(TASK) The copy should hold exactly the lines below from the one that contains "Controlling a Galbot" through the one that contains "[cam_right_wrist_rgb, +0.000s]" and nothing else, so no pictures.

(PROVIDED MATERIAL)
%%

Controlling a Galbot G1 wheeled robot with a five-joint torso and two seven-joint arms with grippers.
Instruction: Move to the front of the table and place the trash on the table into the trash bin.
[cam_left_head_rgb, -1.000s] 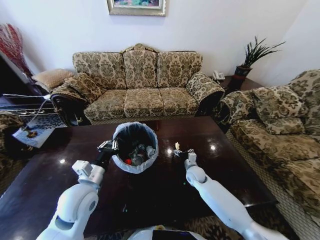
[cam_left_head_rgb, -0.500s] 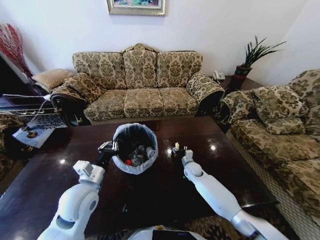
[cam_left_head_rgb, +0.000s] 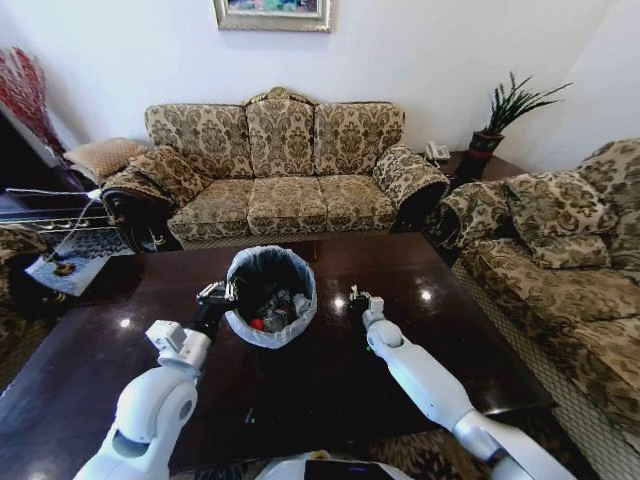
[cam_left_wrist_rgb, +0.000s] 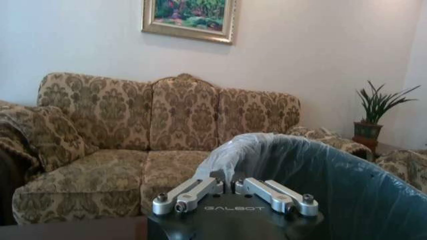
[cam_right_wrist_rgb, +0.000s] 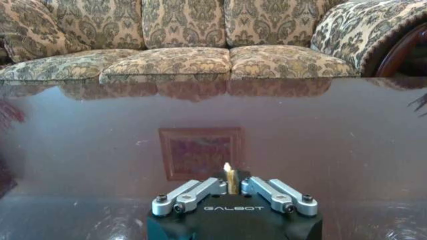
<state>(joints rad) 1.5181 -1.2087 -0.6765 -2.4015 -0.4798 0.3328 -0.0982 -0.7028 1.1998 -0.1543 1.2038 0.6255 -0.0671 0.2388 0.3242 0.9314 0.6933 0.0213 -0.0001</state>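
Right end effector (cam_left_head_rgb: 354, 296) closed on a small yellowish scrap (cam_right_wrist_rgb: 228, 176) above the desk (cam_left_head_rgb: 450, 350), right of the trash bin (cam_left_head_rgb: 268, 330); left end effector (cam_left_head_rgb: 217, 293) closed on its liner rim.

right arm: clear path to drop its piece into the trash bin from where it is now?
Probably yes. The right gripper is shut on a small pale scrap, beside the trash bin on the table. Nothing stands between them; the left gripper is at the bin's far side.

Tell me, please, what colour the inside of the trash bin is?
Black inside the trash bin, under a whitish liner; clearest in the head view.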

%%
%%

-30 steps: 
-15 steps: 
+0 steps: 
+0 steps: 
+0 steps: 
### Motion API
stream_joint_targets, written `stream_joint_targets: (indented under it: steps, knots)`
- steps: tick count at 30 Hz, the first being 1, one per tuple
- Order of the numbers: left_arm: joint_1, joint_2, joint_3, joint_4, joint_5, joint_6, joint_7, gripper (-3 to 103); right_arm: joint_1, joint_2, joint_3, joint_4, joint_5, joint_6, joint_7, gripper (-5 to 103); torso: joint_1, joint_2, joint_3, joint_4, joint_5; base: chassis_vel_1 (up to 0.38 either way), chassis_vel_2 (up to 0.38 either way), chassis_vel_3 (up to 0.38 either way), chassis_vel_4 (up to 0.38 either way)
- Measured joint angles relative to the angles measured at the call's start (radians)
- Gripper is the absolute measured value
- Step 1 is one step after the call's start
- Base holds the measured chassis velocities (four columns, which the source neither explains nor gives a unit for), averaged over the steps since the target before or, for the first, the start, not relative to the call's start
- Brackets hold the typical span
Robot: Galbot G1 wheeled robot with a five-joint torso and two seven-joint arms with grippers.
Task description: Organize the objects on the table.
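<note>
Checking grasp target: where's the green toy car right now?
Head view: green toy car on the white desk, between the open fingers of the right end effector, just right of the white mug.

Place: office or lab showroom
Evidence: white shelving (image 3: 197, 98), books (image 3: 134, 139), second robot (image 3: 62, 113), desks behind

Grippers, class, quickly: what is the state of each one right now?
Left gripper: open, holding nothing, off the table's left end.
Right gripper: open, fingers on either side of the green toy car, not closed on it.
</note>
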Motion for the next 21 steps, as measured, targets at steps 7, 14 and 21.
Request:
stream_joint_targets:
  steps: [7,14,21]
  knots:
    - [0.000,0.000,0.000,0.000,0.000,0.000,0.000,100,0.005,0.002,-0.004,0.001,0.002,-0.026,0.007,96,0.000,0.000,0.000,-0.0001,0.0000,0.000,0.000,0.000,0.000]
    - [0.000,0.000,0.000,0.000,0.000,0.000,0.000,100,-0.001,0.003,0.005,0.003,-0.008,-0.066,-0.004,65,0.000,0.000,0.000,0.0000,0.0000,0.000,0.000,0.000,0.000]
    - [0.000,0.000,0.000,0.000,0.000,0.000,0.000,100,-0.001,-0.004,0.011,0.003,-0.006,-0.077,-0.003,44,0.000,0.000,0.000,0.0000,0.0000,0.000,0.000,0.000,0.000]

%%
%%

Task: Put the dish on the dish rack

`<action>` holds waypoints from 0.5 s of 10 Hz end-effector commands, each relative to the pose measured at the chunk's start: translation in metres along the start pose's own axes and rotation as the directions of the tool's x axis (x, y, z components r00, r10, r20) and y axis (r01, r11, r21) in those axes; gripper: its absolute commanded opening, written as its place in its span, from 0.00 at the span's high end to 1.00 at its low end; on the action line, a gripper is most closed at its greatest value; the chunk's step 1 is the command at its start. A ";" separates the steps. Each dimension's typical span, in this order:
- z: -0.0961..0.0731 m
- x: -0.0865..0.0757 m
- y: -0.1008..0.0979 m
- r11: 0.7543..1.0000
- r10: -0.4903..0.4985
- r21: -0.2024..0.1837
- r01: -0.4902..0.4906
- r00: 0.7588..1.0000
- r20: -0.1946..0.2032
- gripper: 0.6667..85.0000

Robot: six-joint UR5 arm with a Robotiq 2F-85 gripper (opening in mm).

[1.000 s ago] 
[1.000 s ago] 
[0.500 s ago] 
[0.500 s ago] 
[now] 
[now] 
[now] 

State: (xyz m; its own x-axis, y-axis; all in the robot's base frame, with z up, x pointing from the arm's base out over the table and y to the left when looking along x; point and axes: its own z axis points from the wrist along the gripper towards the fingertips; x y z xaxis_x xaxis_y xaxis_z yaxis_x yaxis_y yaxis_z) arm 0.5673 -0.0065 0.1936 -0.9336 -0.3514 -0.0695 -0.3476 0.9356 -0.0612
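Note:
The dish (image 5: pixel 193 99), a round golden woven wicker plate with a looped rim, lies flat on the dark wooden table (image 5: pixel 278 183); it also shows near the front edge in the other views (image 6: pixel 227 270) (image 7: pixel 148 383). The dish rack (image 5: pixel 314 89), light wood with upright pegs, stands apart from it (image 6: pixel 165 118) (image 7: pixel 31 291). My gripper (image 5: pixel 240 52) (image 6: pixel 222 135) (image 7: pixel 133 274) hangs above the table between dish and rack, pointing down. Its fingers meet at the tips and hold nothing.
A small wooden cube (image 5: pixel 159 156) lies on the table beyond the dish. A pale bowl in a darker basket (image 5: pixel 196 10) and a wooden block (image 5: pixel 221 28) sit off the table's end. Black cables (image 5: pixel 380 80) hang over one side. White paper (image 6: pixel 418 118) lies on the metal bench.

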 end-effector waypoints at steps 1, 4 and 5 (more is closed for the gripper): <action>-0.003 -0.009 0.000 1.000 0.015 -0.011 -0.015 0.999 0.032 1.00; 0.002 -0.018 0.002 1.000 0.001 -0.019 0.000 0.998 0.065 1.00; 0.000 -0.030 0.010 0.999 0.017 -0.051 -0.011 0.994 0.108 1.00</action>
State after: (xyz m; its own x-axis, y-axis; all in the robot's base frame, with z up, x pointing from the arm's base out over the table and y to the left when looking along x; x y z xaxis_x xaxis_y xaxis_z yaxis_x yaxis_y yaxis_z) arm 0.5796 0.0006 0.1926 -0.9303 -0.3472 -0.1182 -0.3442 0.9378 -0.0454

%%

(RESPONSE FOR THIS EXERCISE)
Controlling a Galbot G1 wheeled robot with a five-joint torso and two seven-joint arms with grippers.
Instruction: Move to the front of the table and place the trash on the table into the trash bin.
[cam_left_head_rgb, -1.000s] 
[cam_left_head_rgb, -0.500s] 
[cam_left_head_rgb, +0.000s] 
[cam_left_wrist_rgb, +0.000s] 
[cam_right_wrist_rgb, +0.000s] 

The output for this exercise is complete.